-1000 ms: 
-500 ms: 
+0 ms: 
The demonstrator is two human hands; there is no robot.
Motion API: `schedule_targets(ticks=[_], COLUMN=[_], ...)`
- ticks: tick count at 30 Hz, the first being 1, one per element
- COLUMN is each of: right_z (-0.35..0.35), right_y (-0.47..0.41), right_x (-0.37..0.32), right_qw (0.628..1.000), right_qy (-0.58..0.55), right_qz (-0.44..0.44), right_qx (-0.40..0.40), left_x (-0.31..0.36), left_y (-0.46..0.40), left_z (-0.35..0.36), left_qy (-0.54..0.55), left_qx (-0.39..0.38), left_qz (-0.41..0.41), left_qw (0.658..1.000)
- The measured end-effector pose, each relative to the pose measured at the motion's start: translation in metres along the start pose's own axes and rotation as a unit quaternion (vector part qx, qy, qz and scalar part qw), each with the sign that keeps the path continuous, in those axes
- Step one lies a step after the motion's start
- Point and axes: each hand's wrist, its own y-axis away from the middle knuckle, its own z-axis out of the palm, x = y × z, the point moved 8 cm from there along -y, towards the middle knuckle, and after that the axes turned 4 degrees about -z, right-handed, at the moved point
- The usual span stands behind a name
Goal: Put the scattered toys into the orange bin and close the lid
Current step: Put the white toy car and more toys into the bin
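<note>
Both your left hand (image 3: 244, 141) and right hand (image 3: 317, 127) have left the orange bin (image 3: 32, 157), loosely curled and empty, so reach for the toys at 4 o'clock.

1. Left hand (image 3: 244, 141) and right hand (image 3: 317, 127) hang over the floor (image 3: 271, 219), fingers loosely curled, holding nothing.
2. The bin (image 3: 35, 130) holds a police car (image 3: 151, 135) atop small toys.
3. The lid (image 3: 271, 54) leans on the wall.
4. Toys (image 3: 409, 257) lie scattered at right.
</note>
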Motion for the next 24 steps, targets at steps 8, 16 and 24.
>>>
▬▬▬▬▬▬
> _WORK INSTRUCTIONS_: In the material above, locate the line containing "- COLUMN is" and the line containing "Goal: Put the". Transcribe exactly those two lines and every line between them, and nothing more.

> _TASK RESPONSE_:
- COLUMN is each of: right_z (-0.35..0.35), right_y (-0.47..0.41), right_x (-0.37..0.32), right_qw (0.628..1.000), right_qy (-0.58..0.55), right_qz (-0.44..0.44), right_qx (-0.40..0.40), left_x (-0.31..0.36), left_y (-0.46..0.40), left_z (-0.35..0.36), left_qy (-0.54..0.55), left_qx (-0.39..0.38), left_qz (-0.41..0.41), left_qw (0.658..1.000)
- The measured end-effector pose, each relative to the pose measured at the motion's start: translation in metres along the start pose's own axes and rotation as a unit quaternion (vector part qx, qy, qz and scalar part qw), each with the sign that keeps the path continuous, in those axes
- Step one lies a step after the motion's start
- Point and axes: each hand's wrist, its own y-axis away from the middle knuckle, its own z-axis out of the palm, x = y × z, the point moved 8 cm from there along -y, towards the middle knuckle, and after that the axes turned 4 degrees about -z, right-handed, at the moved point
- The usual span stands behind a name
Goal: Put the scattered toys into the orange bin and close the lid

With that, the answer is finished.